*PROBLEM TO SOLVE*
State only how many lines in the listing contain the string "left".
+ + +
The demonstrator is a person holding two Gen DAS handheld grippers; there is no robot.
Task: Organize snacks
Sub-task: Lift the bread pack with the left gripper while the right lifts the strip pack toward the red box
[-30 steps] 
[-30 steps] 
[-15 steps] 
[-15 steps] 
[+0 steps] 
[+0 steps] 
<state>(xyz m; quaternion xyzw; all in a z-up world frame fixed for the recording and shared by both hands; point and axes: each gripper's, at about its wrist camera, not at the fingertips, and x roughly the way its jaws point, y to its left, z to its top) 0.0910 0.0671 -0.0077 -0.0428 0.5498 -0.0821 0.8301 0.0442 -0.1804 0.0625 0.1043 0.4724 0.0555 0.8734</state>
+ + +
*TASK ANSWER*
2